Early symptoms of the virus include fever, joint paint and a distinctive rash and headache, although it can be difficult to distinguish from the milder Chikungunya disease that can last for up to five days. Even healthy adults can be left immobile by dengue for several weeks while the disease runs its course.

Government criticism

Despite announcing plans to take action against the disease, the government has come under some criticism this week within the Majlis for perceived failures in its handling of the local dengue situation.

Amongst the criticisms, People’s Alliance (PA) MP Abdul Raheem Abdulla asked Health Minister Dr Aminath Jameel if she was considering resignation “since based on what is being said here your sector has very much failed,” Dr Jameel replied that she did not believe that was the case.

The health minister, replying to another question from MDP MP Ali Waheed during Tuesday’s (June 28) parliamentary session, said the ministry was providing information to islands through teleconferencing and stressed that controlling mosquito breeding grounds was key to combating the rise in dengue fever across the country.

“Mosquitoes don’t travel very far,” she explained. “Therefore, it’s mosquitoes from nearby areas that are spreading it. Controlling mosquito [breeding] is needed from the public and individuals as well.
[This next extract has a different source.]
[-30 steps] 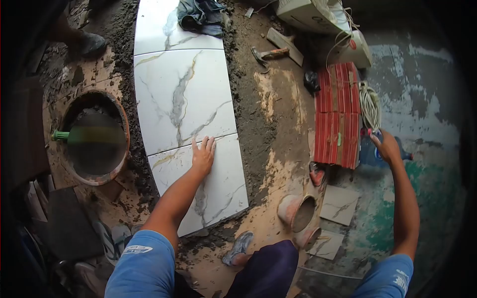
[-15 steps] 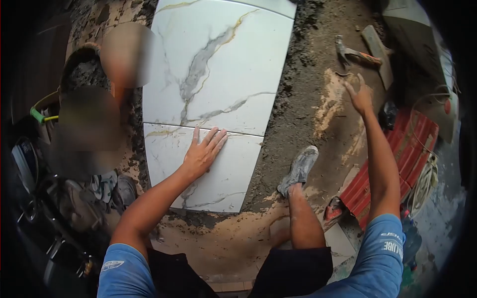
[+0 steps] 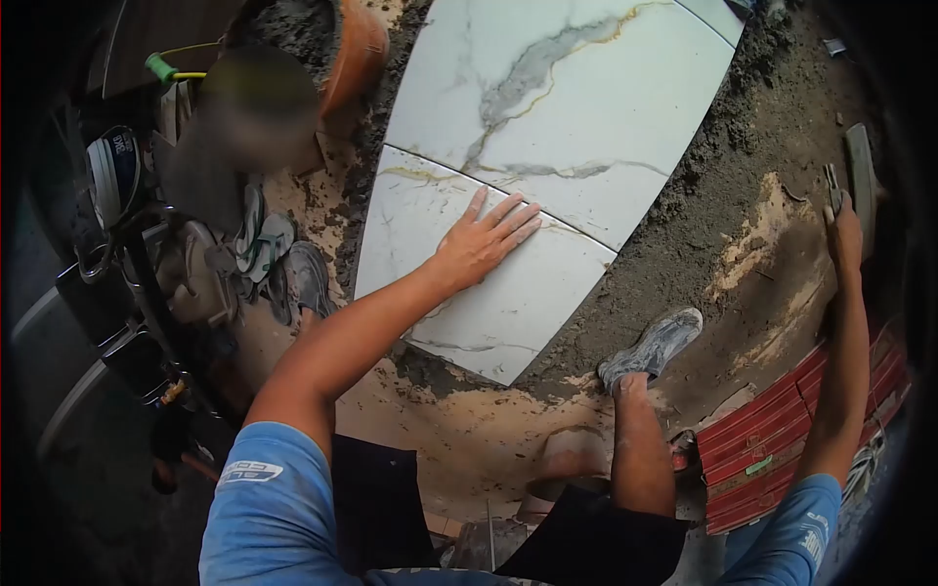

We are working together with island councils and the Male’ City Council.”

Jameel claimed that the Addu City Council had also taken up initiatives and organised activities to try and combat dengue.

“An additional problem that we encounter is the quick turnover of doctors in the country’s hospitals and health centres,” she said. “So they are not very familiar with the protocol here. We are facing that problem as well. But as I’ve said, this can’t solved without controlling mosquito [breeding].”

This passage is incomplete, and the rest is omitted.